(Beginning of INPUT DATA)

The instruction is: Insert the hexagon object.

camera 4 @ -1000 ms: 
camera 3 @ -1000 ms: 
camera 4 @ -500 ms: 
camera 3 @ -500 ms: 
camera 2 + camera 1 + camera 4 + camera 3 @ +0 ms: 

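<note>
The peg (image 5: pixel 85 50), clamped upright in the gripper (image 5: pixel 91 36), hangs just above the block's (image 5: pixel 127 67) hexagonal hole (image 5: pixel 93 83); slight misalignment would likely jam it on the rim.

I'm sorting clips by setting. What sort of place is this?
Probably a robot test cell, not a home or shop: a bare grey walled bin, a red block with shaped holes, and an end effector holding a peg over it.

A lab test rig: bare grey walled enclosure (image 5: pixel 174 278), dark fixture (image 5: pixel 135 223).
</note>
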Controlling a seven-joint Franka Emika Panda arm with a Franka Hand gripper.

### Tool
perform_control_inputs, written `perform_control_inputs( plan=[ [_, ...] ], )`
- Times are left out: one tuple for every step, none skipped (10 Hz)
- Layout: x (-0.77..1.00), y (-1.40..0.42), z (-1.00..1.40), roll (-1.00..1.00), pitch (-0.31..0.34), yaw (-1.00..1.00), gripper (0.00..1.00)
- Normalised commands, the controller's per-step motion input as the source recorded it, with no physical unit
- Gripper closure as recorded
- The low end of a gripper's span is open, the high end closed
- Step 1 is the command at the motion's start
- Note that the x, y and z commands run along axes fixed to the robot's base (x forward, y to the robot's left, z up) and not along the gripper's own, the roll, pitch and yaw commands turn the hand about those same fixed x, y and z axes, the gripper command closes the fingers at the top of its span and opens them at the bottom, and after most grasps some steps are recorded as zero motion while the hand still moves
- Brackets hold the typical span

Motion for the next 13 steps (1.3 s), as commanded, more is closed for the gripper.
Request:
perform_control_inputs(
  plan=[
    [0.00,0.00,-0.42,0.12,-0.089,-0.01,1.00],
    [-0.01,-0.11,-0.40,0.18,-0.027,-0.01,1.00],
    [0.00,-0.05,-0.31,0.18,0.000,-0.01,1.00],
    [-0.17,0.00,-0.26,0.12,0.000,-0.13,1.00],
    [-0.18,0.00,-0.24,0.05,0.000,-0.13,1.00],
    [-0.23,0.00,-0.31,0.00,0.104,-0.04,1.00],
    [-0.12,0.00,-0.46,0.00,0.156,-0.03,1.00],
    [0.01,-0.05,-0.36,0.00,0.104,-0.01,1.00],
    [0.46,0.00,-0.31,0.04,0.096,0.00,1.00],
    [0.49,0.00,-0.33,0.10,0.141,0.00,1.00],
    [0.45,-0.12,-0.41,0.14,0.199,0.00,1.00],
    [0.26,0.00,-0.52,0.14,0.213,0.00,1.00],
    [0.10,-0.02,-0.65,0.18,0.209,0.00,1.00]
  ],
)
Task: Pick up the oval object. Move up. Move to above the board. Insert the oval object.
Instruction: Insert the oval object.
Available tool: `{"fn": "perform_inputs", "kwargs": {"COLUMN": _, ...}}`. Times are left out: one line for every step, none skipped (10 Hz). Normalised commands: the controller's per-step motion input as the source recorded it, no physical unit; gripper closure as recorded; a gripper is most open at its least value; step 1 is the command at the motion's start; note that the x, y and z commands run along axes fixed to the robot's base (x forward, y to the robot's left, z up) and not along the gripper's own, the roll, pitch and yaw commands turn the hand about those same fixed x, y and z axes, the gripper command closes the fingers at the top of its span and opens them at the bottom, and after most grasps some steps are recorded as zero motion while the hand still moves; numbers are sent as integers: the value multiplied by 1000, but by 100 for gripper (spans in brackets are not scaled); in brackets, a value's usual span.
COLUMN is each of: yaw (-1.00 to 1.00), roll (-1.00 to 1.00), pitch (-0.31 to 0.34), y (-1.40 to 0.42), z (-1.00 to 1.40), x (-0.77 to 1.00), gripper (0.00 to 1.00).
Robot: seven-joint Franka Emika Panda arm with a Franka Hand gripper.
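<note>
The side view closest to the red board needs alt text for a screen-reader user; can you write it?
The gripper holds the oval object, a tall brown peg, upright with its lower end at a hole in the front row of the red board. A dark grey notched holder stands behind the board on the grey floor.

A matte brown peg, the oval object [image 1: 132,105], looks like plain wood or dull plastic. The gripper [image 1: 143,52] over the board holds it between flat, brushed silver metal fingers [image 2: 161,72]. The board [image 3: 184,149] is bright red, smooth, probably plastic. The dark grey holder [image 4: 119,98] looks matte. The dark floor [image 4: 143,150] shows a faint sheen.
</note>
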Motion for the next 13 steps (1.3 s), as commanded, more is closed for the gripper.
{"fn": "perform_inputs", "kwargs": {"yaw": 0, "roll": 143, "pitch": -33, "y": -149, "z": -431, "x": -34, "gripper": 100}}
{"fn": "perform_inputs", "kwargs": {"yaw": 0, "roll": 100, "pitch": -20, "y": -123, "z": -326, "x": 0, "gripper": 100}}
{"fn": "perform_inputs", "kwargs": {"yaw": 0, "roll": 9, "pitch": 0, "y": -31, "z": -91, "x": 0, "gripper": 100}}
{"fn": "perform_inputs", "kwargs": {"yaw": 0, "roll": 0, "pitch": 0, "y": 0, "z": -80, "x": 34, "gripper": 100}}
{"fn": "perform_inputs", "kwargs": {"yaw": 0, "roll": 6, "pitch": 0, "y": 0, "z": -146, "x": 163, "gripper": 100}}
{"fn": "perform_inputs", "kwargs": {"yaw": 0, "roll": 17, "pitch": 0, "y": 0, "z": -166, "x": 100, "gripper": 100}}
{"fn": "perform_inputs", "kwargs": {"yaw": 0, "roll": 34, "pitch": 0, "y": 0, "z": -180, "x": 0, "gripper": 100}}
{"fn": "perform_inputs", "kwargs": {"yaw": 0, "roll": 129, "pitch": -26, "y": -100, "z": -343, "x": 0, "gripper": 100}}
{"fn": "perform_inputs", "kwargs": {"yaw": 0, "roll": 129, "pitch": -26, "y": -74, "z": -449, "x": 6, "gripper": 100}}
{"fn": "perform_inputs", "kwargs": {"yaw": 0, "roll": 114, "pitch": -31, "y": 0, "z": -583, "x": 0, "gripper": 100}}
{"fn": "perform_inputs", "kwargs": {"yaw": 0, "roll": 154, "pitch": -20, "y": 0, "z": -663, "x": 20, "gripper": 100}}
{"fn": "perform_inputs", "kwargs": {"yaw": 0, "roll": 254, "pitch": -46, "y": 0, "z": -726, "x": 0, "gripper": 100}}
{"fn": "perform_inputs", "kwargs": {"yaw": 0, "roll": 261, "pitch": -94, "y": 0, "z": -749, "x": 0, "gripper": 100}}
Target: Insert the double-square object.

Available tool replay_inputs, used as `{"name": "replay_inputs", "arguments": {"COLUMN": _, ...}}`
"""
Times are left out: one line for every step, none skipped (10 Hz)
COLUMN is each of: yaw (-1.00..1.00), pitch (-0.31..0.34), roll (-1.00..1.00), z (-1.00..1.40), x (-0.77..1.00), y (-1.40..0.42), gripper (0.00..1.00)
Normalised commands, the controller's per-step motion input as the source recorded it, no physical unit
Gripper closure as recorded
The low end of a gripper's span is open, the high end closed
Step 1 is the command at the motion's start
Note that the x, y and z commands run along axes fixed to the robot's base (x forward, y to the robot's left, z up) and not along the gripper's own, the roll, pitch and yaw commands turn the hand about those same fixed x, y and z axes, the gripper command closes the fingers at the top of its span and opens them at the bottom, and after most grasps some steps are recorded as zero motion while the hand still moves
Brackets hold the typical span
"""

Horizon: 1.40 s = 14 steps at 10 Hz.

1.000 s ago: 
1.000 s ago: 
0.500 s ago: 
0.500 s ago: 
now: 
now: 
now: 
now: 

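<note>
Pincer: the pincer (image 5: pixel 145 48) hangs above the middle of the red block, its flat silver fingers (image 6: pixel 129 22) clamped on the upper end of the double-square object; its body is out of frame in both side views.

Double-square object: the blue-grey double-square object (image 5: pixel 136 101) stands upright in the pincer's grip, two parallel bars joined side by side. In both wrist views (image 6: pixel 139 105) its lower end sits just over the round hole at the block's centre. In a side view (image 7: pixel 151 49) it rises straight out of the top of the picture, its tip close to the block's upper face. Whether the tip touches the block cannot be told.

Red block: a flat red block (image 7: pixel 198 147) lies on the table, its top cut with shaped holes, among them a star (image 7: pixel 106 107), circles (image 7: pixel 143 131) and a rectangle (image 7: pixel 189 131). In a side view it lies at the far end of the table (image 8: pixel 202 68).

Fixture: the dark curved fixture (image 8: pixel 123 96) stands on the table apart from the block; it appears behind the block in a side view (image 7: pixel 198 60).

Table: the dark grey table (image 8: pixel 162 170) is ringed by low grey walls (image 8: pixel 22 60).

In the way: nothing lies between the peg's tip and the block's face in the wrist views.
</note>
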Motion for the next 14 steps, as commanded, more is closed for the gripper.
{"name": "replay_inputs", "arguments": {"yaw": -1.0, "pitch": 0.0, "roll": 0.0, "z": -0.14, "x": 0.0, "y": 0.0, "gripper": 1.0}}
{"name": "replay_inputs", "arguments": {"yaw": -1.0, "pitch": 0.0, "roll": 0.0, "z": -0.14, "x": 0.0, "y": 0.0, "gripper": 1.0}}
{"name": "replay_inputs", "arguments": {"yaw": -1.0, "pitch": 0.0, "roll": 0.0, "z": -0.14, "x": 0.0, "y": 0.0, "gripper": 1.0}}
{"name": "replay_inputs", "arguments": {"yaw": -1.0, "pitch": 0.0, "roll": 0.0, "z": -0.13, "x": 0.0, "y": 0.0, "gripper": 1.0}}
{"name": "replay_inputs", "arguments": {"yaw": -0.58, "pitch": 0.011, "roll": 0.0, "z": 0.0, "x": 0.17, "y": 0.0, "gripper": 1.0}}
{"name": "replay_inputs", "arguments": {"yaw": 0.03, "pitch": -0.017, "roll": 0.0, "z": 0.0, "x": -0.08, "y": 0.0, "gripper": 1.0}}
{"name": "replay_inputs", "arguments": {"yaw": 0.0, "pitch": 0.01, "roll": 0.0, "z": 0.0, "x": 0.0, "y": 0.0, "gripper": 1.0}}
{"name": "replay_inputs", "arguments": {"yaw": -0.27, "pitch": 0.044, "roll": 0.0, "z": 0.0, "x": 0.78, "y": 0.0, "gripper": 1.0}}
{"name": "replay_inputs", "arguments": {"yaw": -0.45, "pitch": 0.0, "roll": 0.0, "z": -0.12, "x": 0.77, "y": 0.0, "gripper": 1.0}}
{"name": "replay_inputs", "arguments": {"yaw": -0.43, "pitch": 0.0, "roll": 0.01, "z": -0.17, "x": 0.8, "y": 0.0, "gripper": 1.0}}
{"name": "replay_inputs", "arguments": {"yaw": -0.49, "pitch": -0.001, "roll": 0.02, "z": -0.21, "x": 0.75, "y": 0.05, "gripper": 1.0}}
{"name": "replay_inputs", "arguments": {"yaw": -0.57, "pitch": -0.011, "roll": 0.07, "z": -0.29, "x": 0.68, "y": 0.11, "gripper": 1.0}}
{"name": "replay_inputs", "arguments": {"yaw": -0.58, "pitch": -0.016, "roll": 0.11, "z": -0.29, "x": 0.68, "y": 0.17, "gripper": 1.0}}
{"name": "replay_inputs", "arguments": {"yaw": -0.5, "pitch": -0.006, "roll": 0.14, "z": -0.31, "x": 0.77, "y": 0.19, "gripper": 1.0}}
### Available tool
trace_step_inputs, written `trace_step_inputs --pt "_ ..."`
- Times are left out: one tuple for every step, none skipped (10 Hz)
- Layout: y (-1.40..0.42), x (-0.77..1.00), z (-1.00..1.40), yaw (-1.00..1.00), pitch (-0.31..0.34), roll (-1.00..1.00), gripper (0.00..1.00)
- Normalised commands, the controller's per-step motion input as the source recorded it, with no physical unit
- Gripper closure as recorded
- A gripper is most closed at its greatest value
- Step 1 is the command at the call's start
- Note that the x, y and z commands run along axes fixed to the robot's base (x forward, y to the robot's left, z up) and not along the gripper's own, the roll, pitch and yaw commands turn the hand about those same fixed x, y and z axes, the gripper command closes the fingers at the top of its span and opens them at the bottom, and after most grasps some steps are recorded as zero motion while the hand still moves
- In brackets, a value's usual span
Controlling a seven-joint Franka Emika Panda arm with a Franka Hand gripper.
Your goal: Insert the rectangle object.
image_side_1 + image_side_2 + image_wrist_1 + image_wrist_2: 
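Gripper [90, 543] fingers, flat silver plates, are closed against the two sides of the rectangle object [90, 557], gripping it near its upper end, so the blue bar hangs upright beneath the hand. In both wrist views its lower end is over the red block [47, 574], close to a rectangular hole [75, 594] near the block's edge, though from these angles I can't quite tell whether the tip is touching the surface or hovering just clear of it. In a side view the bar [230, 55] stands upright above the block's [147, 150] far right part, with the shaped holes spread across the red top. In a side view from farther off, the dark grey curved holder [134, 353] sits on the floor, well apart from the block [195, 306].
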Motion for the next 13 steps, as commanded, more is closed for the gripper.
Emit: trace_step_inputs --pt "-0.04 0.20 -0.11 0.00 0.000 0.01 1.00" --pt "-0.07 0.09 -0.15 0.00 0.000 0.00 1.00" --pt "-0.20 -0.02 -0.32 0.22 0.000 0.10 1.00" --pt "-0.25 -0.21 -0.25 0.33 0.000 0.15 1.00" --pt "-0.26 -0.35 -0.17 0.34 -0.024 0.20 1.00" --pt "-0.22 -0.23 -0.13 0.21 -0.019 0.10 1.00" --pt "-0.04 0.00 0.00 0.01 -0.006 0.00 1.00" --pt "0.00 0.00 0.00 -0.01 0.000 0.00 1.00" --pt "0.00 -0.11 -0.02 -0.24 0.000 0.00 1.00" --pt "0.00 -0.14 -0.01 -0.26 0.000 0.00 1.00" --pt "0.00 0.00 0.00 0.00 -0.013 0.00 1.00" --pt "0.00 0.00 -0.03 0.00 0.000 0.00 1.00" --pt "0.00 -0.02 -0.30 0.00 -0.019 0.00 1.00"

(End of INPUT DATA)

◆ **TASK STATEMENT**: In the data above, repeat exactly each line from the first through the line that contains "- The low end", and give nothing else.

◆ **WRITTEN ANSWER**:
The instruction is: Insert the hexagon object.

camera 4 @ -1000 ms: 
camera 3 @ -1000 ms: 
camera 4 @ -500 ms: 
camera 3 @ -500 ms: 
camera 2 + camera 1 + camera 4 + camera 3 @ +0 ms: 

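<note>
The peg (image 5: pixel 85 50), clamped upright in the gripper (image 5: pixel 91 36), hangs just above the block's (image 5: pixel 127 67) hexagonal hole (image 5: pixel 93 83); slight misalignment would likely jam it on the rim.

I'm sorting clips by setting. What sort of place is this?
Probably a robot test cell, not a home or shop: a bare grey walled bin, a red block with shaped holes, and an end effector holding a peg over it.

A lab test rig: bare grey walled enclosure (image 5: pixel 174 278), dark fixture (image 5: pixel 135 223).
</note>
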Controlling a seven-joint Franka Emika Panda arm with a Franka Hand gripper.

### Tool
perform_control_inputs, written `perform_control_inputs( plan=[ [_, ...] ], )`
- Times are left out: one tuple for every step, none skipped (10 Hz)
- Layout: x (-0.77..1.00), y (-1.40..0.42), z (-1.00..1.40), roll (-1.00..1.00), pitch (-0.31..0.34), yaw (-1.00..1.00), gripper (0.00..1.00)
- Normalised commands, the controller's per-step motion input as the source recorded it, with no physical unit
- Gripper closure as recorded
- The low end of a gripper's span is open, the high end closed

Nothing more is needed for this exercise.